Табу представляют собой лишь один из способов стимулировать общее пользование едой в рамках группы, что является ключевым фактором выживания для кочевых сообществ охотников-собирателей. Если задуматься об общем пользовании едой у разных популяций, поражает, что, по существу, повсеместный подход — охотники-собиратели всегда распределяют по крайней мере некоторые важные продукты питания среди членов племени — складывается под влиянием различных наборов норм. Такие наборы включают, например, ритуальную раздачу пищи, передачу права собственности, брачные обязательства (особенно перед родителями супруги), а также табу, связанные с едой, сексом и успехами на охоте.

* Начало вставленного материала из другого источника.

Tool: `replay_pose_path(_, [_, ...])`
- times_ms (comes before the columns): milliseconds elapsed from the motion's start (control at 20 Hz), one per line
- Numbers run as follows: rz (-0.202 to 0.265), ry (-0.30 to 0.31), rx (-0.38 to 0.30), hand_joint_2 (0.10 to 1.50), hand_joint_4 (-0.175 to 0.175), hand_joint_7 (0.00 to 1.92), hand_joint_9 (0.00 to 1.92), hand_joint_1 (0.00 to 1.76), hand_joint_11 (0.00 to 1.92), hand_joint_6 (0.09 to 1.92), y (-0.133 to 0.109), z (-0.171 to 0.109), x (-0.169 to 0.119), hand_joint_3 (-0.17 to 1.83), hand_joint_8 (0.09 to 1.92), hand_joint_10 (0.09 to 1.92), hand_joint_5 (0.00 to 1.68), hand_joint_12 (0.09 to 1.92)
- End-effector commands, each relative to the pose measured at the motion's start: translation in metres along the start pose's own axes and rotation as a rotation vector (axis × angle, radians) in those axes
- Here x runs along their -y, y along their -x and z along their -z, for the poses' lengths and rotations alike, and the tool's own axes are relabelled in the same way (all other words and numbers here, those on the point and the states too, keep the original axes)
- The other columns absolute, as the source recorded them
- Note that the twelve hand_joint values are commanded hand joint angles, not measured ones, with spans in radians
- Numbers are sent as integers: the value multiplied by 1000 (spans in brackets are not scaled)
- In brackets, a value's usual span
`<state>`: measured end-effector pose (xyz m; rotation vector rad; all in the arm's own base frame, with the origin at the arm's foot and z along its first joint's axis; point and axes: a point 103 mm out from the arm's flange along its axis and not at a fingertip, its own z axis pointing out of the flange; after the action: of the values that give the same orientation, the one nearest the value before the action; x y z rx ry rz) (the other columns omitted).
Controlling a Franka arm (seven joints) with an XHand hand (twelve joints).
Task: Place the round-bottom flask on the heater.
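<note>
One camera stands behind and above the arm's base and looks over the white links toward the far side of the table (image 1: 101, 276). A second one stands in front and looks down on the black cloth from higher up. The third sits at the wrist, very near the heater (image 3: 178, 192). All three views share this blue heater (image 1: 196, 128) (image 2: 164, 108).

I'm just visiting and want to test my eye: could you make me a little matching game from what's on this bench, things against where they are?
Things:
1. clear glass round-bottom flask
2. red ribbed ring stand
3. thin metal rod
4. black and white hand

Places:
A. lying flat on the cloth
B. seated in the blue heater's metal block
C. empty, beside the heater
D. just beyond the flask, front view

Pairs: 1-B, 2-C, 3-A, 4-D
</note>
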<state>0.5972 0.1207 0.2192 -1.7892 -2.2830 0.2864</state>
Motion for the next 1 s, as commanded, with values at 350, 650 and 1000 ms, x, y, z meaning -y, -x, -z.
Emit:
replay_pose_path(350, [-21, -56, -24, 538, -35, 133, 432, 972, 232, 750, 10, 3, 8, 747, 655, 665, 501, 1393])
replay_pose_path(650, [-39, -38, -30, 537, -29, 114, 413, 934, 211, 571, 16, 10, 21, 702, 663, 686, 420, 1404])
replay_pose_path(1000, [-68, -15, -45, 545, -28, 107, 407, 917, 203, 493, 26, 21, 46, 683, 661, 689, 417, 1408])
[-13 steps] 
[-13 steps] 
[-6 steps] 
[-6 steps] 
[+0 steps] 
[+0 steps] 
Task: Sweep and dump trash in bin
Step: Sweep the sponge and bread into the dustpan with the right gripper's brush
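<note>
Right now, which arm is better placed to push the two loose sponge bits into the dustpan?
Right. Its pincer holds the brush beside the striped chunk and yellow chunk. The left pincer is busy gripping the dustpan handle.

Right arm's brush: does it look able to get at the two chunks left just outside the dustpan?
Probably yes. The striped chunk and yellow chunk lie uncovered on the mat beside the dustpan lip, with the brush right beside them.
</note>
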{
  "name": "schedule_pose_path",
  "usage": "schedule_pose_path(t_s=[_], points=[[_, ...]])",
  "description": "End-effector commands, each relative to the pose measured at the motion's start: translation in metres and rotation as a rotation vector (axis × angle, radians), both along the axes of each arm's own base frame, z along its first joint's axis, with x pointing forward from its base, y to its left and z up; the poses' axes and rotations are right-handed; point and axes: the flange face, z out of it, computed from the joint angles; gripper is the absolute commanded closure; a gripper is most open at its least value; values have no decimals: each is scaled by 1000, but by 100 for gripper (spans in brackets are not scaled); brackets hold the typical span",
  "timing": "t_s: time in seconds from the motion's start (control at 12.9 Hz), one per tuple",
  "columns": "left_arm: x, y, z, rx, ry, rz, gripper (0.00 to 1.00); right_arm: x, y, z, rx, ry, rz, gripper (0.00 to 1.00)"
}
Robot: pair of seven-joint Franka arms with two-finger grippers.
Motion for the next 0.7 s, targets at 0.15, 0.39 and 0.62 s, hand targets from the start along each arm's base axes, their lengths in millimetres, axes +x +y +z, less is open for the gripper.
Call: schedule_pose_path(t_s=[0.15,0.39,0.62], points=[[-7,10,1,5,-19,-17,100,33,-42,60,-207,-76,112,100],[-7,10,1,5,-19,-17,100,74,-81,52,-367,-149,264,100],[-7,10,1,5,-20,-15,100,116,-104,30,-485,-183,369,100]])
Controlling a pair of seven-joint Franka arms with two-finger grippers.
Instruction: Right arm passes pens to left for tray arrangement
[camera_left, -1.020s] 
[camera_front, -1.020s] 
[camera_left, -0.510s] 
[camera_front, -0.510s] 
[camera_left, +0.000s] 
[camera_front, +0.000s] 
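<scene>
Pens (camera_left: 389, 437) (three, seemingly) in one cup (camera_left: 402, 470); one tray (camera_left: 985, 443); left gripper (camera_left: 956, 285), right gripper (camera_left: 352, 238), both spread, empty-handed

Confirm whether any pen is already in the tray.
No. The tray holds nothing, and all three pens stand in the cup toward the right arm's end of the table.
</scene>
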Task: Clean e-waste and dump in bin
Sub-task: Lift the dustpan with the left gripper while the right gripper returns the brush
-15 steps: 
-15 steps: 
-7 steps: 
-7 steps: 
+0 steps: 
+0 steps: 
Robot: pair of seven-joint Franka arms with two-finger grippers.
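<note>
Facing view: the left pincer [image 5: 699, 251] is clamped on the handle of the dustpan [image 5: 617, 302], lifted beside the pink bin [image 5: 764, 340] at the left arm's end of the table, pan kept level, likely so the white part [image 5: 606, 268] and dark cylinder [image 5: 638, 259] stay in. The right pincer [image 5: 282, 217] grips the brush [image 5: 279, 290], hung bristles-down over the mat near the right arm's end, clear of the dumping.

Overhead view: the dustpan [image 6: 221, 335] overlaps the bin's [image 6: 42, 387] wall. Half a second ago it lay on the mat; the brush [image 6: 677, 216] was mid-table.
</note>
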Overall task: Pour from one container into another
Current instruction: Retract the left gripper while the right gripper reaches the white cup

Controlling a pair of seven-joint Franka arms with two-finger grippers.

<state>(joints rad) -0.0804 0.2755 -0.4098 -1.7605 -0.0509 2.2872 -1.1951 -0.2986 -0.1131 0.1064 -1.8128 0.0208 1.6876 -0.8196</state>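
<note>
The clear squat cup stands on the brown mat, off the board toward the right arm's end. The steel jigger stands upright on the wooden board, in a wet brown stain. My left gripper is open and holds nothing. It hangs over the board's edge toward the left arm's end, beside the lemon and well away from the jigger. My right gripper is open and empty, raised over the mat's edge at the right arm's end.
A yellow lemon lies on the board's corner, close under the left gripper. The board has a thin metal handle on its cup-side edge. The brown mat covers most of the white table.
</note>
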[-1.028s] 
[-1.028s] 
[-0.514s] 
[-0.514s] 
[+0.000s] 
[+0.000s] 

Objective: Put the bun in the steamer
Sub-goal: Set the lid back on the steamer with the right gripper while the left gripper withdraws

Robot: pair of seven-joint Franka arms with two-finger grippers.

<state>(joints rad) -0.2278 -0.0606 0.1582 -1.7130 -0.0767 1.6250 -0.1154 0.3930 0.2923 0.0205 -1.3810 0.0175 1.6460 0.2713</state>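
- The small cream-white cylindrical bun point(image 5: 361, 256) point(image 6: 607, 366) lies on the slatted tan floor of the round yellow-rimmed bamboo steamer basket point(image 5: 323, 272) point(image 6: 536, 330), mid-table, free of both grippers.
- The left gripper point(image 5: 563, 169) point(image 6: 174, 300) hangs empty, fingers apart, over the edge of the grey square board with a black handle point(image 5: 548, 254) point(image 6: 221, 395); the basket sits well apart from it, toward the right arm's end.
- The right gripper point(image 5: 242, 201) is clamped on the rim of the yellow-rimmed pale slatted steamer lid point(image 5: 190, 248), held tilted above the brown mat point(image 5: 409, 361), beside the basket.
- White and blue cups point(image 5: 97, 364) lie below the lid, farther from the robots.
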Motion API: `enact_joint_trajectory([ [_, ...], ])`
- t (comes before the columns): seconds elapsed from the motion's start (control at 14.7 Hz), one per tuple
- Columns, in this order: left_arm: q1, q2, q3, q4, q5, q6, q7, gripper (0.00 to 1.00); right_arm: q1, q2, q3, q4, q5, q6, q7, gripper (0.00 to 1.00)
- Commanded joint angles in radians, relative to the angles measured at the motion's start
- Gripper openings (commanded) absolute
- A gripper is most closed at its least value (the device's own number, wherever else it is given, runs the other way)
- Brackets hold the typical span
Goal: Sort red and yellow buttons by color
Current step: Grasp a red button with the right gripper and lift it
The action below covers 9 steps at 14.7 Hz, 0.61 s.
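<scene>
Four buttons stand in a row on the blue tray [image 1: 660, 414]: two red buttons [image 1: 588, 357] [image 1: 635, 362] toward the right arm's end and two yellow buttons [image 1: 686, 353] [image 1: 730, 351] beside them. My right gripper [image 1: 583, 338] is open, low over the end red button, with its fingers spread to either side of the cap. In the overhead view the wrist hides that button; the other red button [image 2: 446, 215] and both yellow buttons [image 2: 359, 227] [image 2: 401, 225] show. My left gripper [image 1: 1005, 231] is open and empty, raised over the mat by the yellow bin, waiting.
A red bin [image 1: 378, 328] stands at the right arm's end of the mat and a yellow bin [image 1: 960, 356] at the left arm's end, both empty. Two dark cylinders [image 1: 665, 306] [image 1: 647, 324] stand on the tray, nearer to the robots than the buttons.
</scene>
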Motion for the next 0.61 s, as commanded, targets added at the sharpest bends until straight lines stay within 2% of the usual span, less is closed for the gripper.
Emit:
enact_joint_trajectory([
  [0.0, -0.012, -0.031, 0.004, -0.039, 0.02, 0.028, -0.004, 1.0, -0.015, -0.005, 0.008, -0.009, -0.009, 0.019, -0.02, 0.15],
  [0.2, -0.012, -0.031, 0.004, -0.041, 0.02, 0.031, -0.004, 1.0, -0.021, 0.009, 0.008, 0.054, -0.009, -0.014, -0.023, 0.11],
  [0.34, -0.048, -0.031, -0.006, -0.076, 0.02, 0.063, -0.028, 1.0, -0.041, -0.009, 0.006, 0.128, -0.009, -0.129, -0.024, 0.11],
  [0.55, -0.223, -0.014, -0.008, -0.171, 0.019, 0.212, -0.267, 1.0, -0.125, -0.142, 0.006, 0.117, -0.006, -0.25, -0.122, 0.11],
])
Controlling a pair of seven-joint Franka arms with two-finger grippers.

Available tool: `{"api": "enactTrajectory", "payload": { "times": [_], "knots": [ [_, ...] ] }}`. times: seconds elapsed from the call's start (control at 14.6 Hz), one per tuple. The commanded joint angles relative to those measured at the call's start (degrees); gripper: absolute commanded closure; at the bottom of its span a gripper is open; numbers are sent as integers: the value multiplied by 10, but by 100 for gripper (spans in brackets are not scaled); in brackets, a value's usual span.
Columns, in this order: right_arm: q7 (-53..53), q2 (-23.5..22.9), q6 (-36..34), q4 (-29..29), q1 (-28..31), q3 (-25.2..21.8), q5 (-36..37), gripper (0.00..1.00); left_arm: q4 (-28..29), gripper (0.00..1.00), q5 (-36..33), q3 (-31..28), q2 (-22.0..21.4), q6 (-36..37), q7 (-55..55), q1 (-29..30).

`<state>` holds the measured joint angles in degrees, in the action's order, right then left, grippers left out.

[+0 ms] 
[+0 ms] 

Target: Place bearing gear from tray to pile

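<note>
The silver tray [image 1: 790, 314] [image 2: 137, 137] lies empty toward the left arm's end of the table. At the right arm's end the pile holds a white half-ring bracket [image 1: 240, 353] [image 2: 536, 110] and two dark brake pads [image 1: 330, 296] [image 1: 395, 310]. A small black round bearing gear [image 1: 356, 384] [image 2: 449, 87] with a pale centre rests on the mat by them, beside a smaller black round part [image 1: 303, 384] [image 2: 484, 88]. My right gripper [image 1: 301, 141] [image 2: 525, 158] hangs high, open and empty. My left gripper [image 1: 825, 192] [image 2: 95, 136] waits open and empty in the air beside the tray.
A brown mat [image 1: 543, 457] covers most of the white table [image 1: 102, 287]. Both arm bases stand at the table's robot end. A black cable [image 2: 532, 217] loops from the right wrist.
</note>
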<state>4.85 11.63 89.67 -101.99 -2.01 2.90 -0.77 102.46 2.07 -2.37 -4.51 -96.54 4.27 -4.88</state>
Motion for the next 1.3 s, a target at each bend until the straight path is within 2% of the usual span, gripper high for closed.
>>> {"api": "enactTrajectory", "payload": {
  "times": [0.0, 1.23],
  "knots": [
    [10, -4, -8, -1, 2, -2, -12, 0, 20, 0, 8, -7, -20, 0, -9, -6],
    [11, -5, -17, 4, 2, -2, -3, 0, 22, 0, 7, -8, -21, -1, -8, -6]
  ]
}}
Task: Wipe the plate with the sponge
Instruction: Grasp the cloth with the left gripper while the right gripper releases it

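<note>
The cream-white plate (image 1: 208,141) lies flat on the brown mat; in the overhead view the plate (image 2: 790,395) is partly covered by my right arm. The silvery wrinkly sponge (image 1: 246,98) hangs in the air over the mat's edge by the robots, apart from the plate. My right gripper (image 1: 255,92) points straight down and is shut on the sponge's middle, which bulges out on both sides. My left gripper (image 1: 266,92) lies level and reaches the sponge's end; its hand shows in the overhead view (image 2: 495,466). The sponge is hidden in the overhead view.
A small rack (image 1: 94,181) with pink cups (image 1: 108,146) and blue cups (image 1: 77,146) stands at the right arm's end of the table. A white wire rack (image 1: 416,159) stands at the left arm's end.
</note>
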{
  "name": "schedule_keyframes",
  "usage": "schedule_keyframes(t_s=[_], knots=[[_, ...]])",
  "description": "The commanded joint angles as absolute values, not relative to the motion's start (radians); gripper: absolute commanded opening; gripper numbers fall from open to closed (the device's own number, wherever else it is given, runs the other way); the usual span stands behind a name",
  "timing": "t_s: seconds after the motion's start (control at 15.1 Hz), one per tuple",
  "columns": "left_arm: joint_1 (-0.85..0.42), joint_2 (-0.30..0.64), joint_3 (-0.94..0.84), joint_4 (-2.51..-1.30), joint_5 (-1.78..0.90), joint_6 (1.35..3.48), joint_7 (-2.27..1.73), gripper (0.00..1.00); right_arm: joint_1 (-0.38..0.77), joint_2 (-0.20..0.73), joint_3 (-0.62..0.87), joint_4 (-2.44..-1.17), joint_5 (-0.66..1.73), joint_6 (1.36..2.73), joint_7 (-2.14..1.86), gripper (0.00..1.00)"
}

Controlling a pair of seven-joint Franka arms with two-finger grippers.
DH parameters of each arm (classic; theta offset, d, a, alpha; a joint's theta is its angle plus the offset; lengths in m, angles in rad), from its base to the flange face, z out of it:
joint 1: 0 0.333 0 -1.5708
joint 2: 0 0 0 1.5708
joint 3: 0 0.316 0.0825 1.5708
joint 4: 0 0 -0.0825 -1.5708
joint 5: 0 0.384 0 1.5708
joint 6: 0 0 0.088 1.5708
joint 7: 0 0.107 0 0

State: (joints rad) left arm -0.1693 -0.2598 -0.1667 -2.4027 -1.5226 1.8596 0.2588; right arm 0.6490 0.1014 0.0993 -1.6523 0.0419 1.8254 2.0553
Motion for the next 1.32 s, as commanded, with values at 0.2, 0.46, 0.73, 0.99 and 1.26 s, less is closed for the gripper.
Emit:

В разных популяциях культурная эволюция перемешала и соединила многие из подобных элементов, чтобы прийти к аналогичным результатам на групповом уровне[105].
104
В Henrich (2016) начата дискуссия о том, как подобные табу могут оставаться неизменными. Опровержение идеи, что нарушение табу сказывается на результатах охоты, маловероятно, поскольку набор норм включает стимулы, побуждающие не сообщать о любых «проверках» табу, преднамеренных или случайных. Нарушители табу рискуют подвергнуться санкциям независимо от того, ради чего они совершили свой проступок.
105
Gurven, 2004. Сами по себе пищевые табу весьма многообразны. Иногда они запрещают людям, имеющим определенное отношение к охотнику (или самому охотнику), есть определенные части животного или запрещают целым классам людей есть отдельные части туши или целые виды. В местности, где оказался Бакли, мужчинам из некоторых племен, не прошедшим обряд посвящения, было запрещено есть любых самок животных и всех дикобразов. Кажется, что культурная эволюция всегда так или иначе решала одну и ту же задачу, но ей произвольно навязывались различные институциональные приспособления (Barnes, 1996; Flannery and Marcus, 2012; Gould, 1967; Hamilton, 1987; Henrich, 2016, Chapter 9; Lewis, 2008; Smyth, 1878).